Horses and snow are a big part of the book, which is set in the cold, rugged wilderness of Wyoming. Some of the most musical bits of prose  are those that describe the strong horses and the bitter cold.  Sentences like: "The other and younger team of Buck and Buddy stood dreaming in their stalls as the snow continued all through the day and into the night again like a great shaggy wall of dark cold feathers patiently sifting down and filling all the high country at the foot of what someone a long time ago had renamed the Neversummer Mountains."

I need to quote one favorite paragraph in full. It comes in the middle of the chapter called "Sleep" in which we see Luke and Whitney on a Christmas evening with their parents, visiting the Bowman farm where the local festivities take place each year.

"You could hear Towbowman's guitar from inside the barn when you were still a little ways off, Bradley Bowman's uncle Tobin who everyone called Towbowman as if his two names first and last were really one name put together. The sound of the guitar in the delicate clarity of the newborn night made everybody quiet as we approached, the loveliness of it so achingly simple and pure from out of the whelming darkness like an earth-bred accompaniment to a universe cut from glass. With the crunching snow and that simple human refrain on this side of the cold, and the stars so familiar and yet so distant on the other side."  

A beautiful passage, and one that gives you a sense of the music of this book.

Am I glad I picked up Lime Creek? I think so. Despite having a difficult time following some of the later chapters, and despite preferring more straightforward narratives, I felt I followed enough and picked up some beautiful, moving glimpses of a family over two generations. The connections were sometimes tenuous, but they were there, almost as though the characters themselves had not yet fully grasped the depth of connections between the generations. Henry gives you just enough about these people to make you want to know more.

I will credit my reading of this book and my re-entrance into the world of James Herriot (more on that in another post) with getting me writing fiction again, after a very long hiatus.

I also fell in love with the second chapter, "Family," which stands out beautifully and works as a story in its own right that is just about perfect in its pitch. It describes the birth of a foal, a foal who grows up to become Elizabeth's mare. It's so beautifully rendered that I am thinking of photocopying that one chapter and keeping it so I can re-read it, and also because I think it could be a wonderful resource for a creative writing class, a great example of detailed, poetic writing that evokes tremendous feeling.

There is also a powerful scene near the end of the book, in the chapter "Passages," that describes the death of the mare, years later.
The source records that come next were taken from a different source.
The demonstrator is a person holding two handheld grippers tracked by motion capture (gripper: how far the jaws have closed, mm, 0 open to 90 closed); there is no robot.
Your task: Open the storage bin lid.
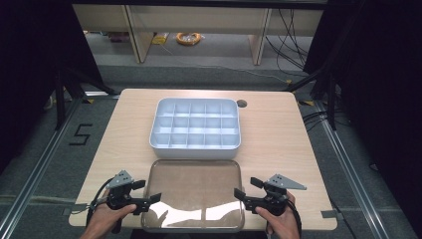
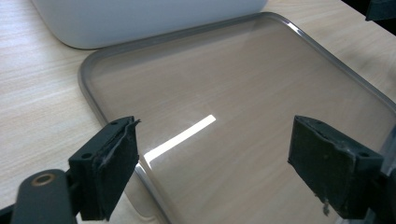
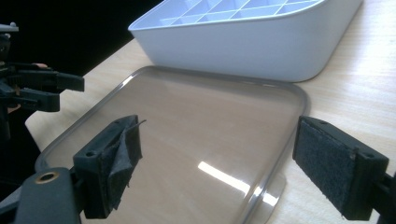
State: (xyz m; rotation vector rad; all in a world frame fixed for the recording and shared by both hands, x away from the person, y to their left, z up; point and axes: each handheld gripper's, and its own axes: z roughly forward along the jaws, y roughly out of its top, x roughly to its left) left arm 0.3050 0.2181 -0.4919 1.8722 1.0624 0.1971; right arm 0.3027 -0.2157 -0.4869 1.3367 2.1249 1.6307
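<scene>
I see both pairs of jaws spread wide, with nothing between them. My left gripper [image 1: 149, 198] stands at the left edge of the clear lid [image 1: 193, 191], and my right gripper [image 1: 245, 189] stands at its right edge; both jaws point inward over it. The lid lies flat on the table [image 1: 276, 132], near the front edge, between my two hands. Just behind it, touching or almost touching, sits the white compartment box [image 1: 195, 127], and its cells look empty.
</scene>
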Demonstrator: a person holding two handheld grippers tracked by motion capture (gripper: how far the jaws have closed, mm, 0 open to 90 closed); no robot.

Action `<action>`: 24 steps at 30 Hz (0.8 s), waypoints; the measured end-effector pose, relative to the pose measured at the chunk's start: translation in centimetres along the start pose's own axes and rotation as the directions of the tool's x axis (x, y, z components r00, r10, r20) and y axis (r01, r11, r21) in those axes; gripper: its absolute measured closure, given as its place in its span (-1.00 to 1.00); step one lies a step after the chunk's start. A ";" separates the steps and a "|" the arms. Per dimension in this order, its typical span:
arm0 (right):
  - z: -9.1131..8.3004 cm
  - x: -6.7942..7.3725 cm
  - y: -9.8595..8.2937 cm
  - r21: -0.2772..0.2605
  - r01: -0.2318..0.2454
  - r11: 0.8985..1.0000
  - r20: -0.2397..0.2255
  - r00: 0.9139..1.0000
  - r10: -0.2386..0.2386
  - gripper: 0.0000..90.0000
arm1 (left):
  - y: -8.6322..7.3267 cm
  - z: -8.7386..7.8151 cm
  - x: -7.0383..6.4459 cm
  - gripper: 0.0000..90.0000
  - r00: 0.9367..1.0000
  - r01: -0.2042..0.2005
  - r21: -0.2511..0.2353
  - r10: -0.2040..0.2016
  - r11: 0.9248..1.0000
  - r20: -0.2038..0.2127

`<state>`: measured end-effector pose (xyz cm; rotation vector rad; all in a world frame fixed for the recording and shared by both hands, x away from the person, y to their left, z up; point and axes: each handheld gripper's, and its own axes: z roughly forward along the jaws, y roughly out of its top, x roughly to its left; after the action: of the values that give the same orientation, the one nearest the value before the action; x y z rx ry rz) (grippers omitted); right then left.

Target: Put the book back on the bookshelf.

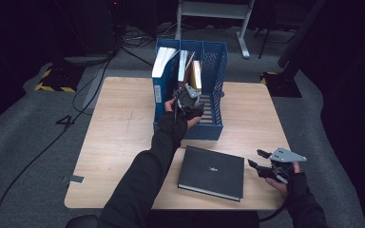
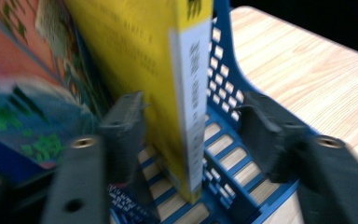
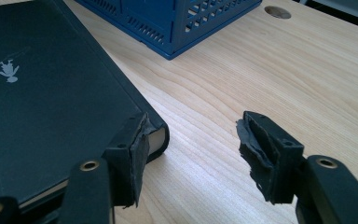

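I am working at a wooden table [image 1: 123, 128], and going from my left to my right, the first thing is the blue file rack [image 1: 216, 71] standing at the far middle of the tabletop. A white book [image 1: 163, 61] is leaning in its left compartment, and more books are standing beside it. My left gripper [image 1: 188, 102] is reaching into the rack's open front. In the left gripper view, I am holding its jaws apart on either side of a yellow book [image 2: 135, 56] that is standing upright on the slatted floor of the rack [image 2: 226, 93]. The left jaw is lying close against the yellow cover, though I cannot tell whether it is touching; the right jaw is standing clear of the white spine, with the rack's perforated wall behind it. A book with a colourful cover [image 2: 14, 93] is standing just left of the yellow one.

Nearer to me, a black book [image 1: 212, 172] is lying flat on the table, in front of the rack and apart from it.

Farther right, my right gripper [image 1: 261, 164] is hovering just beside that book's right edge, jaws released and gripping nothing. In the right gripper view, one jaw is sitting by the corner of the black book [image 3: 51, 93] and the other over bare wood [image 3: 261, 70], with the corner of the rack [image 3: 177, 23] beyond.
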<state>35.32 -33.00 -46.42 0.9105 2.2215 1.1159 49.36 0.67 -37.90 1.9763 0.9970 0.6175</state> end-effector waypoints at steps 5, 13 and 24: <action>0.0 0.1 0.0 0.004 0.008 1.000 0.002 1.000 -0.008 -0.04 | -0.4 0.7 0.3 0.24 1.000 -0.011 0.021 0.011 1.000 -0.025; 0.0 0.1 0.0 0.004 0.012 1.000 0.006 1.000 -0.012 -0.04 | -0.5 2.2 0.2 0.34 0.999 -0.013 0.053 0.015 0.998 -0.040; 0.1 0.1 0.0 0.009 0.012 1.000 0.007 1.000 -0.012 -0.04 | 0.4 3.2 0.5 0.44 0.994 0.004 0.078 0.005 0.997 -0.112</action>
<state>35.32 -32.89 -46.51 0.9028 2.2254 1.0964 52.02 -0.50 -39.29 2.0285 1.1039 0.7062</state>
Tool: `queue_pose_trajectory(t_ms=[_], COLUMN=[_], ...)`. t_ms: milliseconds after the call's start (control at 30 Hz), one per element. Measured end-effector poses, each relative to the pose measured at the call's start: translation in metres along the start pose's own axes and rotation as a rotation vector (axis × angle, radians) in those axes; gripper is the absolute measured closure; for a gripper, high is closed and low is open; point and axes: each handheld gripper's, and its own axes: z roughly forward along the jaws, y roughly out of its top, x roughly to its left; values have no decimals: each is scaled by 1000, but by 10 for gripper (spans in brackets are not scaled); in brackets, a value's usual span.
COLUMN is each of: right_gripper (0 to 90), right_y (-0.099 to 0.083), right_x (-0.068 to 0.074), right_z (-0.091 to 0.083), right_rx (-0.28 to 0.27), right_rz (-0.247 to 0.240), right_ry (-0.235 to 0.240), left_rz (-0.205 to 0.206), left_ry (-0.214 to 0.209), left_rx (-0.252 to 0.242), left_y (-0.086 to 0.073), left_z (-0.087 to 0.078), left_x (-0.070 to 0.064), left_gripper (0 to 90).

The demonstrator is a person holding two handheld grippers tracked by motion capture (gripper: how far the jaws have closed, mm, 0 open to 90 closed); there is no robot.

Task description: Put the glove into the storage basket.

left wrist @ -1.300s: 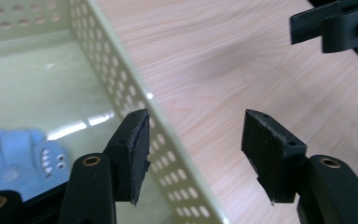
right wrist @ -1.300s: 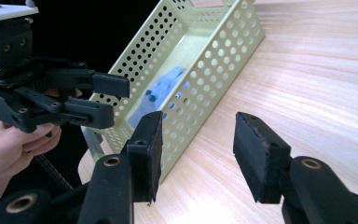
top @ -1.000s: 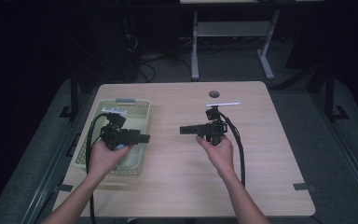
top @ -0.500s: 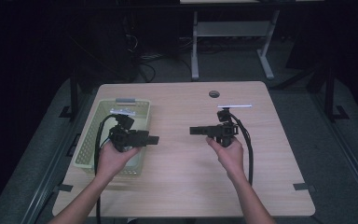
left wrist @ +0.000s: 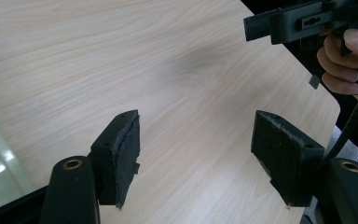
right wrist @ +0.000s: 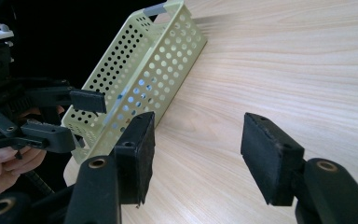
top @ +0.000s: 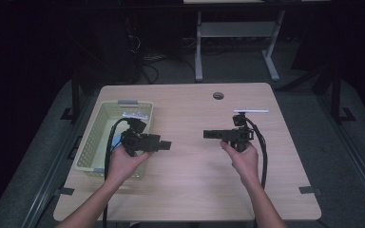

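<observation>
Two hand-held grippers face each other over the wooden table (top: 190, 180). My left gripper (top: 165, 145) hovers beside the pale green perforated basket (top: 91, 142), pointing right. In the left gripper view my left gripper (left wrist: 193, 151) stands open with only bare wood between its pads. My right gripper (top: 208, 134) is held right of centre, pointing left. My right gripper (right wrist: 196, 154) is open too and holds nothing. The basket (right wrist: 144, 70) holds a white item (top: 135, 115) and something blue (top: 116, 139).
A thin white strip (top: 251, 111) lies on the table behind the right hand. A round cable hole (top: 218, 95) sits near the far edge. Table legs and cables stand on the dark floor beyond. Black cables trail from both grippers along the forearms.
Both hands have drifted slightly toward the near edge, the right one also a little rightward. The jaws stay open throughout.
</observation>
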Motion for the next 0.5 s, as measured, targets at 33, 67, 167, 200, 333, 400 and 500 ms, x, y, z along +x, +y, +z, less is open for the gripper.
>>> queue_pose_trajectory(t_ms=[33,67,167,200,333,400,500], right_gripper=[442,441,437,435,426,423,407], right_y=[-1,-1,-3,-4,-6,-6,-8], right_x=[-1,-2,-6,-7,-11,-13,-17], right_z=[-2,-3,-10,-12,-18,-19,-24], right_rx=[-2,-6,-18,-18,-25,-29,-29], right_rz=[2,-1,8,11,20,21,29], right_ry=[0,-2,-5,-5,-4,-5,-8], left_rz=[1,6,8,9,25,29,37], left_ry=[-2,-2,-6,-6,-23,-26,-34], left_rx=[-1,2,-4,-6,-7,-9,-2], left_y=[0,0,1,1,0,0,-1], left_z=[1,2,4,5,7,9,13], left_x=[-1,-1,-4,-5,-10,-12,-15], left_gripper=[323,322,319,318,318,318,315])
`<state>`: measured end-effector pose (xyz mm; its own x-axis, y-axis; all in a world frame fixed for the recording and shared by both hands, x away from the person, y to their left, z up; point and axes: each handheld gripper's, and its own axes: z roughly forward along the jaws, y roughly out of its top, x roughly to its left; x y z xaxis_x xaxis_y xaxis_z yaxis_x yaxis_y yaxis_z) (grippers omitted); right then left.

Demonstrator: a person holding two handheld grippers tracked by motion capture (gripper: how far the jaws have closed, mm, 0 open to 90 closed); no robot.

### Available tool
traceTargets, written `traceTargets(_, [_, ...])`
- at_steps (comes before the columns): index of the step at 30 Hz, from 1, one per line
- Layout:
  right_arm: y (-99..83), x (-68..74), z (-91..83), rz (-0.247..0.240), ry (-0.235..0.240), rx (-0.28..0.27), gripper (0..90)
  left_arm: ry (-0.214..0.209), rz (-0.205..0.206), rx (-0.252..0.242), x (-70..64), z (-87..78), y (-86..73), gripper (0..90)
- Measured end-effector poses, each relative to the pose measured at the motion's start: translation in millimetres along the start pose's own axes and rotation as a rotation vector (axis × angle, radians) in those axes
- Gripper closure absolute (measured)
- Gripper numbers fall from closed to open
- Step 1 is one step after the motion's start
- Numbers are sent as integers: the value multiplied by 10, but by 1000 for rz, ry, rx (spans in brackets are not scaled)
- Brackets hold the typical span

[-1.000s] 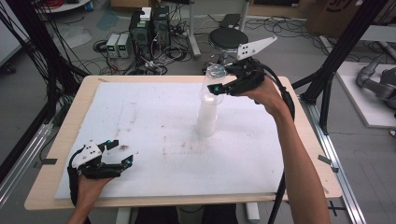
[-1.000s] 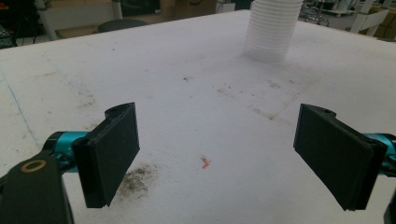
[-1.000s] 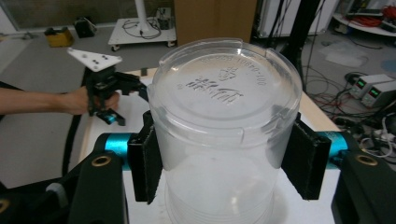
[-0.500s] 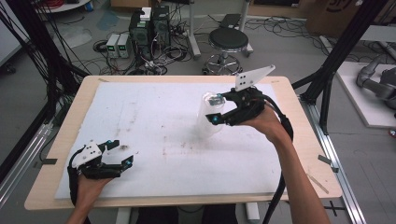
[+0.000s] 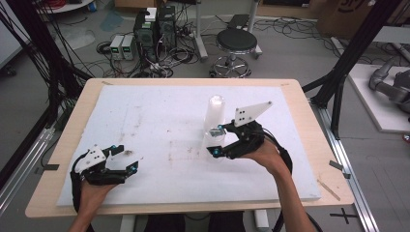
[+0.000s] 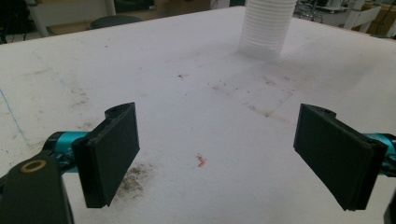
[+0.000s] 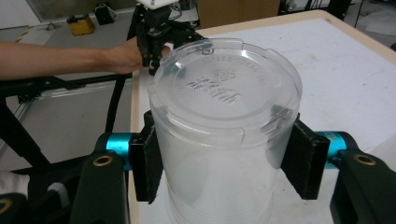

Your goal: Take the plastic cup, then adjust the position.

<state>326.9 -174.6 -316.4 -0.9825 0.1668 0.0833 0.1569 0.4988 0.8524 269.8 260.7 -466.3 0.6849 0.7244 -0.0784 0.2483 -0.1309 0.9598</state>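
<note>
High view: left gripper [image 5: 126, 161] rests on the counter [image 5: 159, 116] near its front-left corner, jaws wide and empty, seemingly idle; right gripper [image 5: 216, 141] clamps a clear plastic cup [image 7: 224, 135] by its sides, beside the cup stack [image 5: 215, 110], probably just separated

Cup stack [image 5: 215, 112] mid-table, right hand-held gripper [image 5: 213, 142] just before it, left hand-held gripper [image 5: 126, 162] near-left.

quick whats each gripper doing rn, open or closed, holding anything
Left gripper: open, fingers wide apart, nothing between them.
Right gripper: closed on a clear plastic cup, a finger on each side.
</note>
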Motion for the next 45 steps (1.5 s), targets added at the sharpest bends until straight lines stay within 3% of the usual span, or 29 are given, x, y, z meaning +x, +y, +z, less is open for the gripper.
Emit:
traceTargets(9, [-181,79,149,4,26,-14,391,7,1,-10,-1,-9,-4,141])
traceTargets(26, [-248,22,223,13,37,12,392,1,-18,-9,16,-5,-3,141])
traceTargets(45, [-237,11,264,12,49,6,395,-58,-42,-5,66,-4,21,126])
The mare has become Luke's horse (in the absence of Elizabeth) and the same vet who attended the foal at birth attends the old horse in her death. You intuitively understand that Luke's love for the horse and the depth of his grief at her passing is inextricably bound up in his love for and grief over his late mother.

For me, those two scenes became the bookends that hold the story together better than anything else. If you read nothing else, you could read those as companion scenes, unmoored from the rest of the book, and come away moved.